Analytical study and numerical experiments for true and spurious eigensolutions of a circular cavity using the real-part dual BEM

Abstract

It has been found recently that the multiple reciprocity method (MRM) (Chen and Wong. Engng. Anal. Boundary Elements 1997; 20(1):25–33; Chen. Processings of the Fourth World Congress on Computational Mechanics, Onate E, Idelsohn SR (eds). Argentina, 1998; 106; Chen and Wong. J. Sound Vibration 1998; 217(1): 75–95.) or real‐part BEM (Liou, Chen and Chen. J. Chinese Inst.

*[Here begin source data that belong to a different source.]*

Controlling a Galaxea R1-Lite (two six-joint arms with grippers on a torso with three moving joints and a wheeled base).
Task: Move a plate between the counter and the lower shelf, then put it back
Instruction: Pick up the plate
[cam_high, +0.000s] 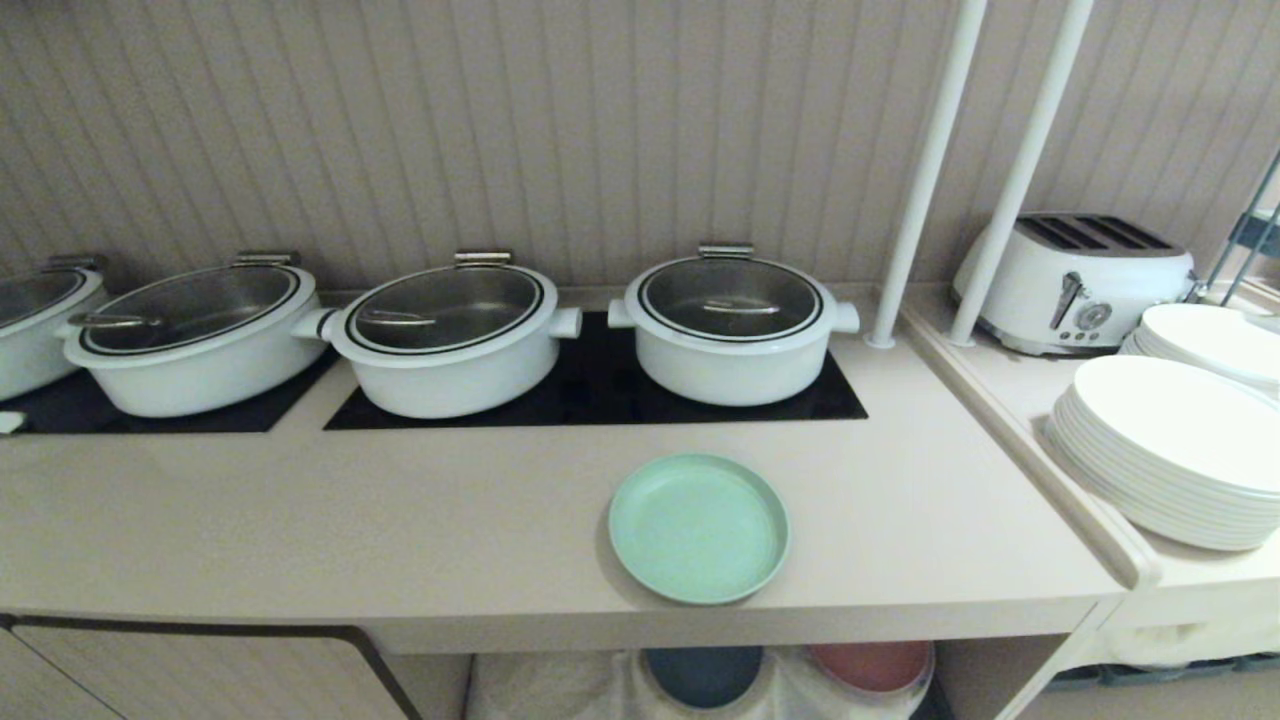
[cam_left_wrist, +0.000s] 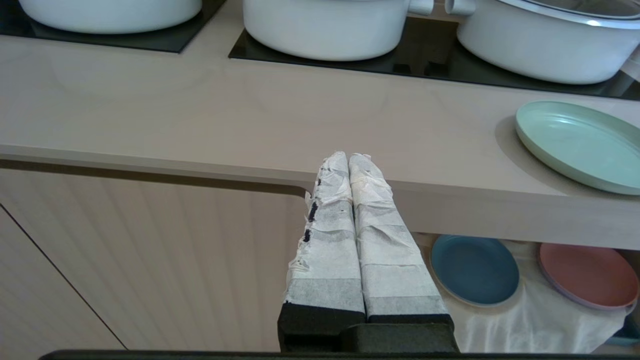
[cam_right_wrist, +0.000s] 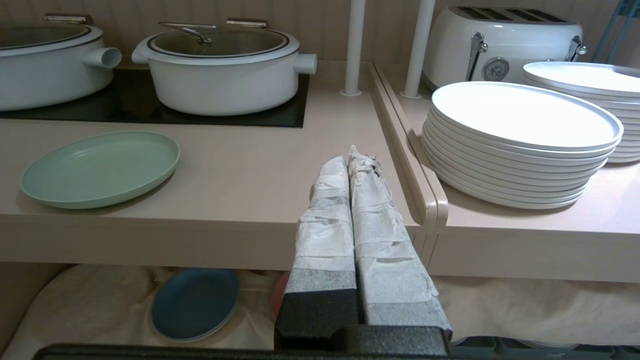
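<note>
We found the left tool (cam_left_wrist: 348, 159) and right tool (cam_right_wrist: 356, 159) fully closed, holding nothing, parked off the counter's (cam_high: 420, 540) front edge. The plate (cam_high: 698, 527) lay flat on the counter, untouched.

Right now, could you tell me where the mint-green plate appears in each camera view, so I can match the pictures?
Head view: the plate lies on the counter near its front edge, in front of the rightmost white pot.
Left wrist view: the plate is at the right edge, partly cut off.
Right wrist view: the plate is at the left.
Shared landmark: the dark blue plate on the lower shelf, just below.
</note>
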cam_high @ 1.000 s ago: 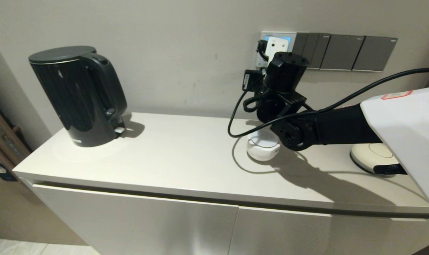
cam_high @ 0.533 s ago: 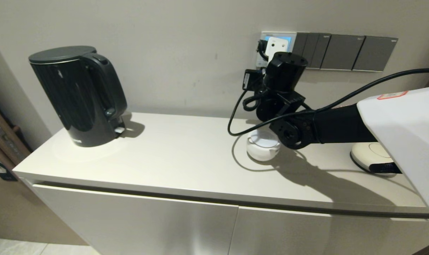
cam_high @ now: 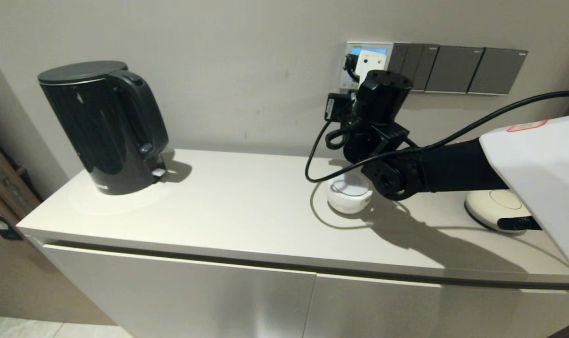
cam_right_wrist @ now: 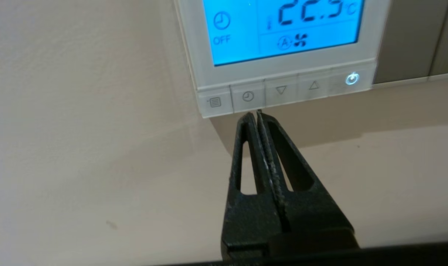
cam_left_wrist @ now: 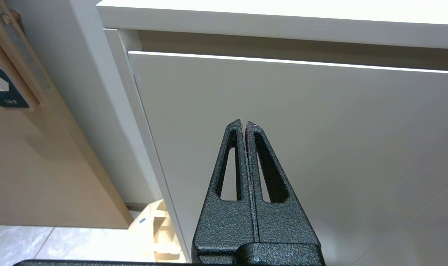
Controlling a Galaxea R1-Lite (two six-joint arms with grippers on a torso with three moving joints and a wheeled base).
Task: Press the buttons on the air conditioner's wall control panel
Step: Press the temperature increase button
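Observation:
The white-framed wall control panel (cam_right_wrist: 283,70) has a lit blue screen (cam_right_wrist: 283,29) showing digits and "OFF". Along its lower edge runs a row of pale buttons: menu (cam_right_wrist: 214,102), clock (cam_right_wrist: 248,96), down arrow (cam_right_wrist: 281,90), up arrow (cam_right_wrist: 313,85) and a lit power button (cam_right_wrist: 352,79). My right gripper (cam_right_wrist: 254,114) is shut and empty, its tips just below the panel's lower edge under the clock button. In the head view the right wrist (cam_high: 382,94) hides most of the panel (cam_high: 366,47). My left gripper (cam_left_wrist: 244,122) is shut and empty, parked low before the cabinet door.
Dark grey switch plates (cam_high: 458,69) adjoin the panel on the right. On the counter stand a black kettle (cam_high: 103,126), a small white round dish (cam_high: 349,195) under the right arm and a cream round device (cam_high: 493,206). A black cable (cam_high: 312,159) loops off the wrist.
My right wrist has shifted slightly to the right along the wall in front of the panel. The left arm has not moved.

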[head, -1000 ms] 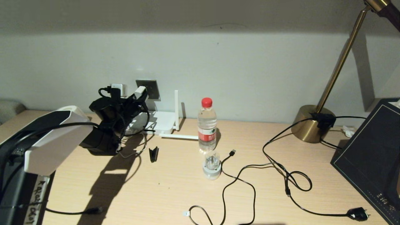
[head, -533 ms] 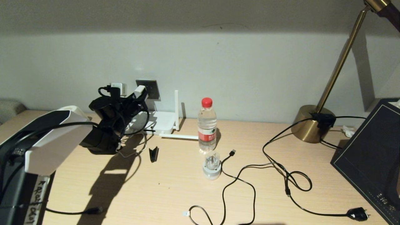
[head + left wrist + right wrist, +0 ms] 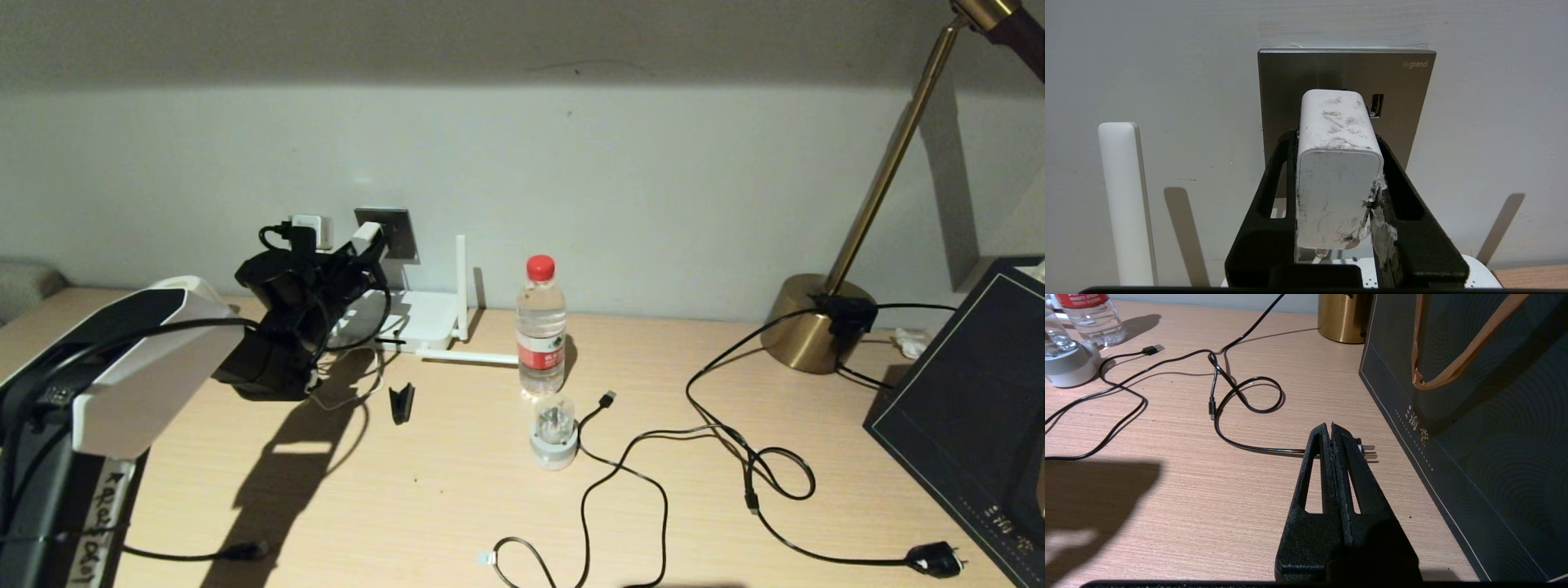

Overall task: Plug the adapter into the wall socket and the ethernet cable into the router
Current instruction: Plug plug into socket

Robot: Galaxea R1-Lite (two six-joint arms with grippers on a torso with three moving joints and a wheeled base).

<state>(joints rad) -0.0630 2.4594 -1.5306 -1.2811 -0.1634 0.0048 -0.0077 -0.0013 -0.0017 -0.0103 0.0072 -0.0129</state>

Civil Hydraulics 1999; 11(2):299–310 (in Chinese)). results in spurious eigenvalues for eigenproblems if only the singular (UT) or hypersingular (LM) integral equation is used. In this paper, a circular cavity is considered as a demonstrative example for an analytical study. Based on the framework of the real‐part dual BEM, the true and spurious eigenvalues can be separated by using singular value decomposition (SVD). To understand why spurious eigenvalues occur, analytical derivation by discretizing the circular boundary into a finite degree‐of‐freedom system is employed, resulting in circulants for influence matrices. Based on the properties of the circulants, we find that the singular integral equation of the real‐part BEM for a circular domain results in spurious eigenvalues which are the zeros of the Bessel functions of the second kind, Yurn:x-wiley:00295981:media:NME947:tex2gif-stack-1 (kρ), while the hypersingular integral equation of the real‐part BEM results in spurious eigenvalues which are the zeros of the derivative of the Bessel functions of the second kind, Yn′(kρ). It is found that spurious eigenvalues exist in the real‐part BEM, and that they depend on the integral representation one uses (singular or hypersingular; single layer or double layer) no matter what the given types of boundary conditions for the interior problem are. Furthermore, spurious modes are proved to be trivial in the circular cavity through analytical derivations. Numerically, they appear to have the same nodal lines of the true modes after normalization with respect to a very small nonzero value. Two examples with a circular domain, including the Neumann and Dirichlet problems, are presented. The numerical results for true and spurious eigensolutions match very well with the theoretical prediction.